__What needs to be done__:
Nothing but an exact copy is asked for: the lines in the material below from the one with "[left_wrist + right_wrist" through the one with "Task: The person", pictures excluded.
****************************************
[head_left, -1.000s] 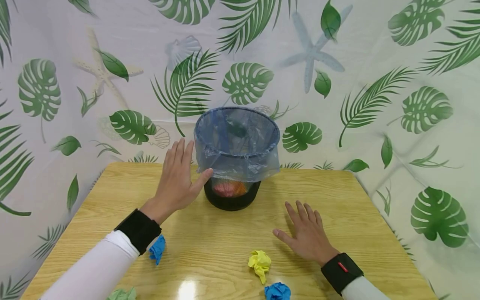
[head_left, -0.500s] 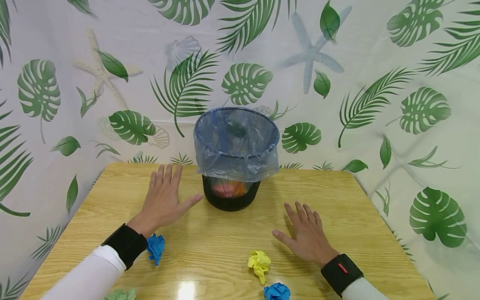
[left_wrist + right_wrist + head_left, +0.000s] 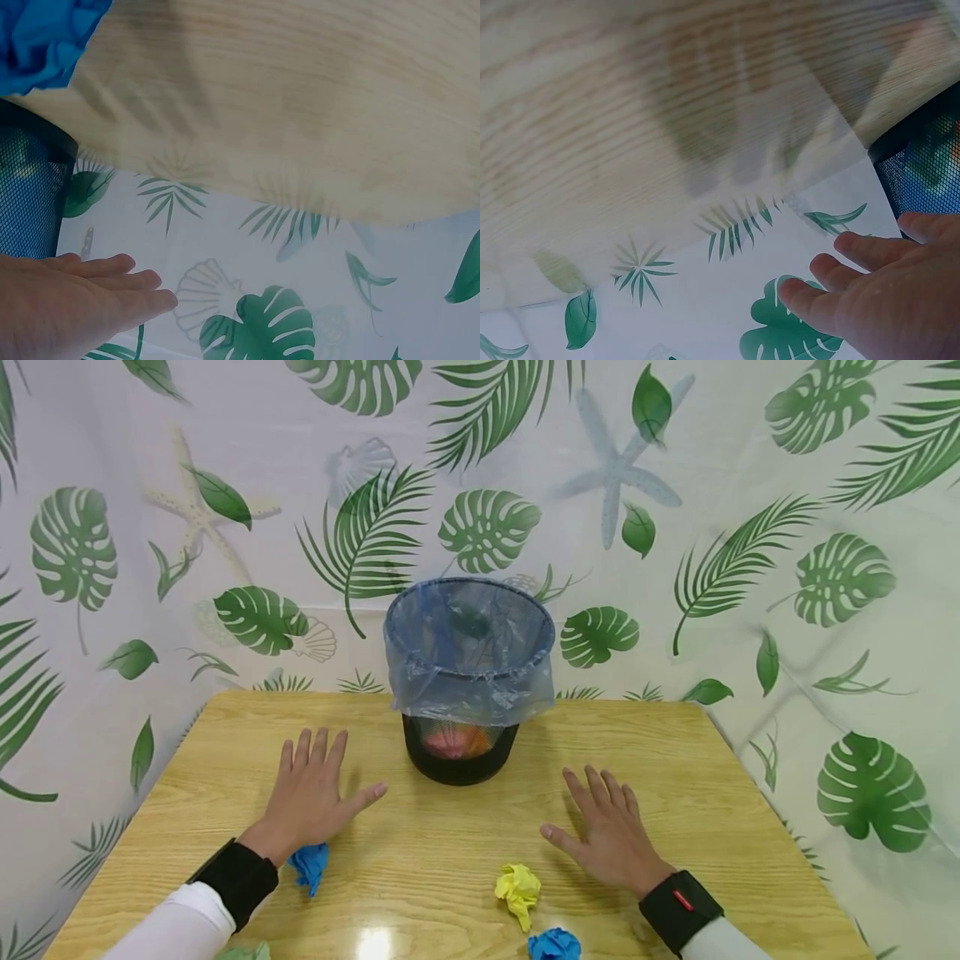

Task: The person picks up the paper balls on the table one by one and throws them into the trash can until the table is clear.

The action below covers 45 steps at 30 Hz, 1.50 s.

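Mesh bin (image 3: 457, 766) sits well back on the table (image 3: 431, 839), bag (image 3: 472, 700) folded down around it, probably so it won't slip; left hand (image 3: 311, 795) and right hand (image 3: 609, 837) spread, holding nothing, yellow paper (image 3: 517, 893) nearby.

Person wears white left sleeve (image 3: 176, 927) and white right sleeve (image 3: 723, 941), broad black left wristband (image 3: 234, 883), and matching right wristband (image 3: 675, 920) bearing a small, oblong red tag (image 3: 682, 901).
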Available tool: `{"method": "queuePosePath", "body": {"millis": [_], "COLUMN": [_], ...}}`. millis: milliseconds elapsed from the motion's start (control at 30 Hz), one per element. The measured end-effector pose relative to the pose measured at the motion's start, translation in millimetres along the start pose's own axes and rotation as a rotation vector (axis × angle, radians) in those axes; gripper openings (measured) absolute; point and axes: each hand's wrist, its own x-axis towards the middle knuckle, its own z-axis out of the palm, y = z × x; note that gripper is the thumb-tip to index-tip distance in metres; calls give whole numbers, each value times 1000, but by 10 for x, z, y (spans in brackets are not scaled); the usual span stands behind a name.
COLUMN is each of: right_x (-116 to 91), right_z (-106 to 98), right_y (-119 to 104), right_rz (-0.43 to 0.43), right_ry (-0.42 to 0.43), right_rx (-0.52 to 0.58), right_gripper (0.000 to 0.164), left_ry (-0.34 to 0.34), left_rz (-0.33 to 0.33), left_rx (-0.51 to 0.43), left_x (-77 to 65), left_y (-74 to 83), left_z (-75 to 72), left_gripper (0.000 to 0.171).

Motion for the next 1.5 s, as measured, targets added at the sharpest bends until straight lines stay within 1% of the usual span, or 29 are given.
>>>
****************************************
__Result__:
[left_wrist + right_wrist + head_left, +0.000s] 

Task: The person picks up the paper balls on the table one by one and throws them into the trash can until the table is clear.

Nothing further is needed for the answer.